The Suzuki FZ50 was a step-through commuter moped, described by a Motor Cycle News road tester in 1979 as "the most attractive moped I've seen and must take the run-about class into a new area of perfection" with "sporty alloy spoked wheels" but having small, "ineffective" legshields with footpegs, not footboards.

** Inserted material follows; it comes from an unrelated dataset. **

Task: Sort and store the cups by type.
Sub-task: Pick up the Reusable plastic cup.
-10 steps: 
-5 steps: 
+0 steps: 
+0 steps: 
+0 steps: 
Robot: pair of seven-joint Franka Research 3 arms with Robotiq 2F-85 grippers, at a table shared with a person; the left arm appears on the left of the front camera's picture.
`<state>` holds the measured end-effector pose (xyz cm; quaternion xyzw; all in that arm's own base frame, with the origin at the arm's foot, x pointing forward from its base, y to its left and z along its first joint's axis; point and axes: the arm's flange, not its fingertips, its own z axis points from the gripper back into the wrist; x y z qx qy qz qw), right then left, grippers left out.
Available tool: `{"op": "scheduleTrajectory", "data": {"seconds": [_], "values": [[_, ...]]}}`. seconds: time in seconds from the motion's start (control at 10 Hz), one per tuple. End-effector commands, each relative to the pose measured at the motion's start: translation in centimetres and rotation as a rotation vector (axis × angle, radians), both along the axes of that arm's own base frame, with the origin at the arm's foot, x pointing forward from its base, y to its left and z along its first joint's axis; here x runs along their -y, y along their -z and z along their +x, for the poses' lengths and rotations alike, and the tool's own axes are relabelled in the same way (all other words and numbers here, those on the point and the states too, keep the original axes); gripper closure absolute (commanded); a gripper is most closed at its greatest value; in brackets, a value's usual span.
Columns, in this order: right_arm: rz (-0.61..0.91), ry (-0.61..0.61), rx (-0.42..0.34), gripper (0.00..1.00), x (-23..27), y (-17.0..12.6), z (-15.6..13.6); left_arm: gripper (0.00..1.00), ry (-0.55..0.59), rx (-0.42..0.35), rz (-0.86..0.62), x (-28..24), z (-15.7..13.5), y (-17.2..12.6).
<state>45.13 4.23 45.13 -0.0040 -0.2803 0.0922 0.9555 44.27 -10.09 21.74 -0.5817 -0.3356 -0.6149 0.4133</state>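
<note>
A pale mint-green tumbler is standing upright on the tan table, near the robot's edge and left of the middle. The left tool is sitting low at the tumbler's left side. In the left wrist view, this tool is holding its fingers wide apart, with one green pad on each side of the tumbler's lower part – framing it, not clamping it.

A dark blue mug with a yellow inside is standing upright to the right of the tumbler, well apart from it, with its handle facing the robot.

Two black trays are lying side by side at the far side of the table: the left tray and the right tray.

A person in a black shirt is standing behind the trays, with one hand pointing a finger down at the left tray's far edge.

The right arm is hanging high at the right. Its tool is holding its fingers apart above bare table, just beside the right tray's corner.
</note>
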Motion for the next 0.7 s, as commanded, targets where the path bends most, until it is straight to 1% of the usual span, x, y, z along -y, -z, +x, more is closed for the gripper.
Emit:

Produced by Suzuki, it was known by the nickname "Suzy" in UK, but in other markets as Youdy and Rascal. It was also advertised as the FS50 in other countries. It had a 49 cc two-stroke pivoted engine integral with the transmission, and a coil-over damper mounted to the single-sided swinging arm enclosing the chain final drive.

The FZ50 was restricted to 30 miles per hour to adhere to the existing moped regulations. However, most go over 30 miles per hour with no modifications.

With a two-speed automatic transmission utilizing two centrifugal clutches, the engine used Suzuki's CCI oil-injection lubrication system with underseat separate fuel and oil tanks, a fuel gauge and front and rear carriers. The FZ50 piston, cylinder, head, and exhaust are interchangeable with the Suzuki FA50.

Unlike most scooters, the FZ50 is a "noped", a moped lacking pedals. It instead uses a left-side-mounted engine kick-start, normally found on larger machines, with a lock-out operated by the handlebar-mounted rear brake lever.